WSU researchers are at the forefront of efforts to untangle these challenges. In September, WSU was named a National Center for Academic Excellence in Cyber Research by the U.S. National Security Agency, one of only five such centers in the Pacific Northwest.
That honor reflects the rapid recent growth of cybersecurity research and teaching at the university. In 2021, WSU established the VICEROY Institute for Cybersecurity Education and Research, or CySER. The institute is directed by Assefaw Gebremedhin, Berry Family Distinguished Associate Professor in the School of Electrical Engineering and Computer Science, and it includes other universities and industry partners.
It's one of the first three virtual institutes for cybersecurity and electromagnetic spectrum training established in the U.S., providing education in cyber basics, operations, and defense. WSU offers bachelor's degrees and specialized certificates in the field.

AI systems themselves can face cyberthreats. A bad actor could poison an AI system with inaccurate data, for example. Another concern involves the security of individuals' private information if it is fed into AI models.
Gebremedhin co-taught a new course on cyber law and ethics this Fall 2025 semester collaborating with Sherri Conklin, assistant professor of Philosophy in the School of Politics, Philosophy, and Public Affairs, where questions of privacy loom large.
"We have to bring up privacy as an important topic," he said. "It is just as important as security, and these two topics are related, but sometimes they work against one another."

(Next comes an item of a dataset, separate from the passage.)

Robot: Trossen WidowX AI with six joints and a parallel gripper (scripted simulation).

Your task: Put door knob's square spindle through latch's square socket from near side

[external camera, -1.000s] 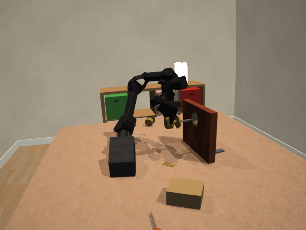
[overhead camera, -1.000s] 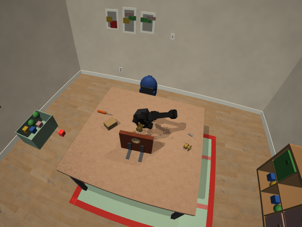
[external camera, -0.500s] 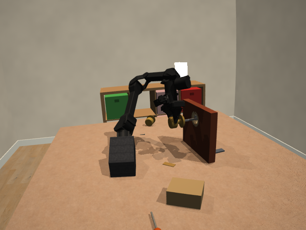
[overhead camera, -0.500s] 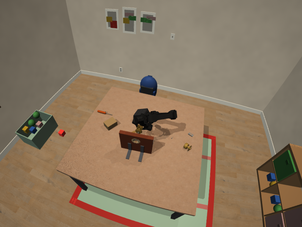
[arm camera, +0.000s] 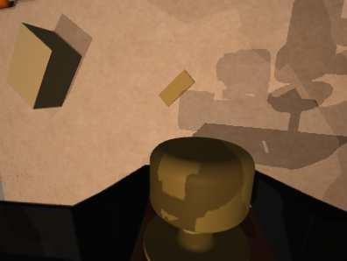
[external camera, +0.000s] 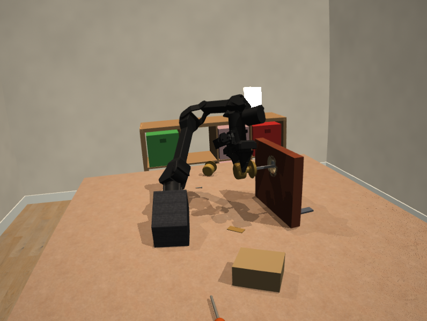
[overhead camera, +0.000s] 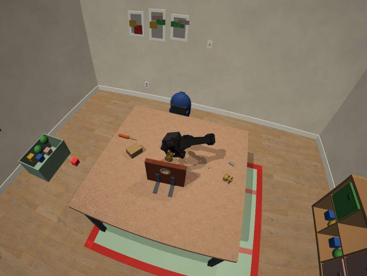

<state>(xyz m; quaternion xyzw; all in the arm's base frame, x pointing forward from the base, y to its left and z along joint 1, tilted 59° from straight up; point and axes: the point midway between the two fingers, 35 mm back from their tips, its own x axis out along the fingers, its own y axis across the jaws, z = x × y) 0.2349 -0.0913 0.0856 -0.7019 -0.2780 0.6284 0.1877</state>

An example of that tension: Cyberdefense systems need to continually classify actions within a system as benign or threatening. Training a machine-learning tool to spot a threat requires a lot of data. But security data - details about a cyberattack on a banking system, for example - is not widely available, in large part because it includes so much private information.
Gebremedhin is using AI to help address that data shortage in his lab, Scalable Algorithms for Data Science (which is separate from CySER).
"My lab works on how to synthetically generate cybersecurity data to augment existing data," he said. "Using machine-learning methods, you generate synthetic data that's not real, but comes as close as possible to what would have been cybersecurity data. Then once you've got the synthetic data, you're going to use machine-learning to do your classification algorithms."
It's one of many ways that WSU is helping develop tools to protect the systems that connect society, even as AI races forward.
"It is going at a very, very fast pace," Gebremedhin said.